Complicated SQL Query About Joining And Limitting

Question

SELECT DISTINCT users.id as expert_id, users.firstname, users.lastname
    , projects.id as project_id, projects.project_title
    , projects.project_budget, projects.created as project_created
FROM USERS
RIGHT JOIN expert_skills ON expert_skills.expert_id = users.id
JOIN project_skills ON project_skills.skill_id = expert_skills.skill_id
JOIN projects ON projects.id = project_skills.project_id
WHERE projects.status = 1

This query brings me distinct projects which are related to user but i want to limit project count per expert. For example i want projects that related to expert but project count can be 10 maximum. I need a limit implement to my query.
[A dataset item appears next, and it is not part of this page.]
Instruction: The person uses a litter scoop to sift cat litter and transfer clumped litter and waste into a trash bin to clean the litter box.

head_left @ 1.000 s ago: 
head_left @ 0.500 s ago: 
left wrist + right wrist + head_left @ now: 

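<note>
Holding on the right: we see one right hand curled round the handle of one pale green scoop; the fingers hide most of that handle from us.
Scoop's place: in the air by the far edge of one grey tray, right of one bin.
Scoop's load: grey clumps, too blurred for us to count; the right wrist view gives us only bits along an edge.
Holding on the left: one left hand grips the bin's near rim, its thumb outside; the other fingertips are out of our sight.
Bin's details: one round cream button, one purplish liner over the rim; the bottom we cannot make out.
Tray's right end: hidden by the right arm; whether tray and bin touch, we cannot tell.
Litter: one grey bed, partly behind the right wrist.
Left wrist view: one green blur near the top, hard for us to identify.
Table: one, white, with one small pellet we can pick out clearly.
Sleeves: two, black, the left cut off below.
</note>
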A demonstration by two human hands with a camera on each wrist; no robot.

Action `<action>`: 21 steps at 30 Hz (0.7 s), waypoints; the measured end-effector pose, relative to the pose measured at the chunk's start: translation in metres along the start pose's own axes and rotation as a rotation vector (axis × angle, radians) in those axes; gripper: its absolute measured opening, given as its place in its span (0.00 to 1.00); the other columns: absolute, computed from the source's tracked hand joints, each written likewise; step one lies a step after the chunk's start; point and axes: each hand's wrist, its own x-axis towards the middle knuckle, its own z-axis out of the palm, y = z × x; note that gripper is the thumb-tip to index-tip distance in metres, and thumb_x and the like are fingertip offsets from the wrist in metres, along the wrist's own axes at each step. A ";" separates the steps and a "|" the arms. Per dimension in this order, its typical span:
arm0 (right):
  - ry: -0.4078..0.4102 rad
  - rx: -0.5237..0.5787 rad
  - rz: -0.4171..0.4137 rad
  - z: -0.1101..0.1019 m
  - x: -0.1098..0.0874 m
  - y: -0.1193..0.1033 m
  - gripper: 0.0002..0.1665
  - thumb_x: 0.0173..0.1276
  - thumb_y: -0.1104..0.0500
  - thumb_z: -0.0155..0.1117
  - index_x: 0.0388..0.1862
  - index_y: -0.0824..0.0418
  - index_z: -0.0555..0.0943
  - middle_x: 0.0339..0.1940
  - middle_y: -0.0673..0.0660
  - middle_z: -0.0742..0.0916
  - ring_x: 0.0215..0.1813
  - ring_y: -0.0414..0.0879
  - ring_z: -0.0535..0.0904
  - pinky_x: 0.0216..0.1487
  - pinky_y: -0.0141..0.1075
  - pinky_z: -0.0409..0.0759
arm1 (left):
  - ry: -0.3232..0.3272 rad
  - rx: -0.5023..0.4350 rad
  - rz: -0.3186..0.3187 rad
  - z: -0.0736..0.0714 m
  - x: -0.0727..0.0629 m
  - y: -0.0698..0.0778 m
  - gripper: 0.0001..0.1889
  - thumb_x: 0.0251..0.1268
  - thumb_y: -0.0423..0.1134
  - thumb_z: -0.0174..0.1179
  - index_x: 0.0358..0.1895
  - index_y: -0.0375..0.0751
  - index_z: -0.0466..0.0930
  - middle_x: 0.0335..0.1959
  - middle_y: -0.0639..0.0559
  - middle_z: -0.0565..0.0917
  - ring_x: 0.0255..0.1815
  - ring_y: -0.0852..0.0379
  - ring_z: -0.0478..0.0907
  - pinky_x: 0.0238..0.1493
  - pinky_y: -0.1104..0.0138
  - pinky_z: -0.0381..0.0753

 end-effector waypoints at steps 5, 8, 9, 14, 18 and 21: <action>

How can i done this ? Thank You

You should include your table schema, expected output format as so on ... — ajreal, Dec 29 '10 at 02:59
Do you mean: you want the query to only show up to 10 projects for each user? or to only show users with 10 projects or less? — Lynette Duffy, Jan 10 '11 at 20:07
You might find this [post](http://forums.mysql.com/read.php?20,128132,128134#msg-128134) from the MySQL forums to be helpful. — Kyle, Dec 29 '10 at 02:19

score 0 · Answer 1 · edited Jan 18 '21 at 12:31

This would be really easy if MySQL had row_number, but it doesn't.

So you'll need to modify Andomar's answer to a similar question instead.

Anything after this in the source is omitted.